As a research idea, this caught on quickly, with significant machine translation research groups set up in the USA, UK, France and the Soviet Union. Early American systems concentrated on the translation of German to English, because there were technical documents left over from the war to be translated. As time passed and the German material was seen as out-dated, the pairs of languages in the research projects moved to Russian to English, Russian to French or English to Russian and French to Russian. The Cold War had caught up with machine translation research.

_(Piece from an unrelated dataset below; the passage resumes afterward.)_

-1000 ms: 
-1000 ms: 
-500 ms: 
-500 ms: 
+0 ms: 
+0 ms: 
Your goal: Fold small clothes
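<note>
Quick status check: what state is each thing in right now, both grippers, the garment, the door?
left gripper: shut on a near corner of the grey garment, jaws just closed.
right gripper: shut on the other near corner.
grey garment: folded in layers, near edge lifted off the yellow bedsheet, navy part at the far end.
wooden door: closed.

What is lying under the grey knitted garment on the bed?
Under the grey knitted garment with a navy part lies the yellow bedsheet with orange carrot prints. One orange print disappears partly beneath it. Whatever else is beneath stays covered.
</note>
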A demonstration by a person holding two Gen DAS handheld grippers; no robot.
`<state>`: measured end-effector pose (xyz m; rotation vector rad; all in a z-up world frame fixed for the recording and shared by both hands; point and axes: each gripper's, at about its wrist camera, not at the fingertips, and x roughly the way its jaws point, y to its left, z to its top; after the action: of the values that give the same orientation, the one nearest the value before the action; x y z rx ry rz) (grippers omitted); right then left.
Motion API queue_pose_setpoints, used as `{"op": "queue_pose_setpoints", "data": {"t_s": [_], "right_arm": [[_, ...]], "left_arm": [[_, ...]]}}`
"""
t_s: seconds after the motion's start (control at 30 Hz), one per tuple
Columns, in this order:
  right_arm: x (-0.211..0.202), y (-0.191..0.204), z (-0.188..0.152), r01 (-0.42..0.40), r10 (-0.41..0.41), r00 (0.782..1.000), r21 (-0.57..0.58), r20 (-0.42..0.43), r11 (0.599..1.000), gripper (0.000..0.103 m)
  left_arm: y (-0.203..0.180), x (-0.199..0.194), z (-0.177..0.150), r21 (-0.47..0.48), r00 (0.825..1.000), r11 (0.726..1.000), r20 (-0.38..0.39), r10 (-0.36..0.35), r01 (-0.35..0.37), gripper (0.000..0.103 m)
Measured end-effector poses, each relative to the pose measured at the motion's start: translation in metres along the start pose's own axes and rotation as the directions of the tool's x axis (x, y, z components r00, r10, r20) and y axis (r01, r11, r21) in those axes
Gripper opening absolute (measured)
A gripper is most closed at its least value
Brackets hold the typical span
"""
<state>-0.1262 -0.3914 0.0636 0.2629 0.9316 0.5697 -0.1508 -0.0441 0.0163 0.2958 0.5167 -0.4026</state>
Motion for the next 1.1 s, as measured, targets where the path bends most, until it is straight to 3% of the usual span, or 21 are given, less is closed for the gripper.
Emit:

Early machine translation systems were conspicuously unsuccessful. Even worse, they eventually brought the hostility of research funding agencies down upon the heads of NLP workers. Warren Weaver's memo of 1949 had inspired many projects, all of which were breaking new ground: there was no received wisdom in NLP, no body of knowledge and techniques to be applied. The early workers were often mathematicians who struggled with the primitive computing machinery. Some early workers were bilingual, eg native German speakers who had emigrated to the USA. Their knowledge of both languages in their system suggested that they would be able to write programs that would satisfactorily translate technical texts, at least. It soon became apparent that the task they had set themselves was extremely difficult. Language was far more complex than they had imagined. Worse still, although they were fluent speakers of their native language, it proved very difficult to encode their knowledge of the language in a computer program.

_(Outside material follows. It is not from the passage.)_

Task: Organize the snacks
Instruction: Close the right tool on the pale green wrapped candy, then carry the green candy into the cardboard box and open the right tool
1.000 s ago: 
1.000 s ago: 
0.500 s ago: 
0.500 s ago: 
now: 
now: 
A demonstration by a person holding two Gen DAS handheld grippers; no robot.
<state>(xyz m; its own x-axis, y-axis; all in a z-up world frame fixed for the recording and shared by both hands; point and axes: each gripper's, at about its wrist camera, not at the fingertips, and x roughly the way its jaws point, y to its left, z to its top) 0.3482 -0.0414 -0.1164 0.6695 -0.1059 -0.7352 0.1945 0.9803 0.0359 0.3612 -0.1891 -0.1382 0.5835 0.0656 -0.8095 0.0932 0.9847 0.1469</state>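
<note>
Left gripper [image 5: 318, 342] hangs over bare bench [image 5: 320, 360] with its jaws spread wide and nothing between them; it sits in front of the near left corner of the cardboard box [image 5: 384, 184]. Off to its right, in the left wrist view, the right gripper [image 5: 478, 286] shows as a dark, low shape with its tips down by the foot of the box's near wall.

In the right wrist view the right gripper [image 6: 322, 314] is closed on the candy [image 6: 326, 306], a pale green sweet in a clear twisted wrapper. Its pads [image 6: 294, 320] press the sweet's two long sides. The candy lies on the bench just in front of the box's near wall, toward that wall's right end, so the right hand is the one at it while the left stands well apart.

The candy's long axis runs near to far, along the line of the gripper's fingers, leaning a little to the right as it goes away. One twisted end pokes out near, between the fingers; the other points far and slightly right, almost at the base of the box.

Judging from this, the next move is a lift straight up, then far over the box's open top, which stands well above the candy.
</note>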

The obvious place to look for help was from Linguistics. The literature of the 1950s shows a growing awareness of work in mainstream Linguistics, and it became something of a trend for young researchers in Linguistics to join Machine Translation teams. While an openness to the contribution of related disciplines was to be welcomed, it is unclear that it helped Machine Translation a great deal, because there just were not suitable linguistic theories in existence. This changed in 1957 with the publication of Syntactic Structures by the young American Linguist who has dominated theoretical linguistics ever since, Noam Chomsky. Chomsky has revolutionised linguistics, perhaps almost single-handed. He introduced the idea of Generative Grammar: rule-based descriptions of syntactic structures. Although many have disagreed with Chomsky's ideas, producing alternative linguistic formalisms or taking issue with his methods of discovering linguistic data, almost all work in NLP since 1957 has been marked by his influence.

Early machine translation researchers realised that their systems could not translate the input texts without further assistance. Given the paucity of Linguistic theories, especially before 1957, some people proposed that texts should be pre-edited so as to mark difficulties in the text, for instance to disambiguate ambiguous words (for instance, in English, "ball"). As Machine Translation systems couldn't produce fluent output, the "target" language would have to be edited to polish it into a comprehensible text.

The introduction of pre and post-editing of machine translated texts had introduced the idea that the computer could be used as a tool to assist the human in tasks which were still too difficult for the computer to achieve on its own. In assisted machine translation, the computer acts as the memory, relieving the human of the need to know vast amount of vocabulary. Bar-Hillel reviewed the field and concluded that Fully-Automatic High-Quality Translation (FAHQT) is impossible without knowledge. He reviewed the then current projects and concluded that the methods they used, which in essence shuffled pairs of words, were inherently doomed to fail, even if extended significantly. The reason was simple: human translators add their understanding of the document to be translated to their knowledge of the structures of the languages they are working with. There remain some constructions that just require an understanding of the document or the way the world is for them to be correctly translated. In a language like English, it is difficult to know what the speaker of a sentence like:

"She wore small shoes and socks."

intended. (Were the socks also small?) For many purposes it doesn't matter, but if the system were analysing witness statements to initiate a search, it could be crucial.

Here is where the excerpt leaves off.